La sorpresa del programa fue el 3er Preludio Op23, #s 4, 5 y 6 de Rachmaninoff, porque nadie asocia al compositor ruso con Viena. Su inclusión fue muy bienvenida, ya que la excelente habilidad de Marialena fue evidente en su ejecución. rico sonido ruso [following Tchaikovky’s example], es una mezcla romántica brillantemente elaborada de melodía sensual enteramente arraigada en la estructura clásica. Rachmaninoff animó a cada intérprete a aportar su experiencia personal a sus composiciones y Marialena hizo justicia a su mandato en el impresionante Preludio en sol menor, cuyo formato fomenta esa implicación personal. Ella rompió la gran y llamativa doble octava, pero logró los pasajes ligeramente deslizantes de manera apropiada con el esperado toque ligero y voluble.

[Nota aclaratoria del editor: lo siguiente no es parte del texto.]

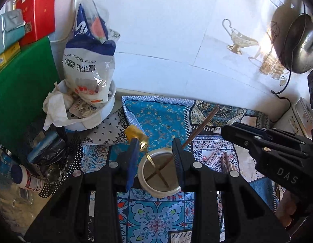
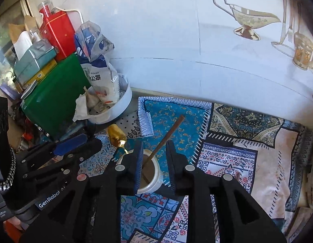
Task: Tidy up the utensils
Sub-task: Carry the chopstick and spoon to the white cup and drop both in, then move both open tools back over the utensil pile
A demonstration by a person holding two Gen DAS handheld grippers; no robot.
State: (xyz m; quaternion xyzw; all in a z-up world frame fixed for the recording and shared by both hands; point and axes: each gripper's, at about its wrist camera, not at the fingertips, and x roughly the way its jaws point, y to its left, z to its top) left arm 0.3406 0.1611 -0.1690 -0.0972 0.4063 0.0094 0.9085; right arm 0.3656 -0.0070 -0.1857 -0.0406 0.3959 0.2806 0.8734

Marialena concluye con 4 piezas del Op. 119 de Brahms. Escritos en sus últimos años, demuestran algunos de los experimentos que él mismo permitió. Aunque son miniaturas, son piezas de carácter profundo que ponen a prueba la maestría musical del artista. Por ejemplo, en el intermezzo en si menor, las cuerdas se pulsan con delicadeza.

En una traslucidez, y el control de la paleta de Marialena ayudó a capturar este manjar. La Rapsodia en mi bemol mayor tiene un sabor más sinfónico, pasando de una exuberante tonalidad mayor a su contraparte menor, lo que requiere cambios rápidos por parte del pianista.

No sólo el canto fue admirable, mostrando la belleza rítmica y el magnífico arte del teclado de Marialena, sino que su cálida personalidad también añadió una dimensión especial, convirtiéndola en una velada memorable.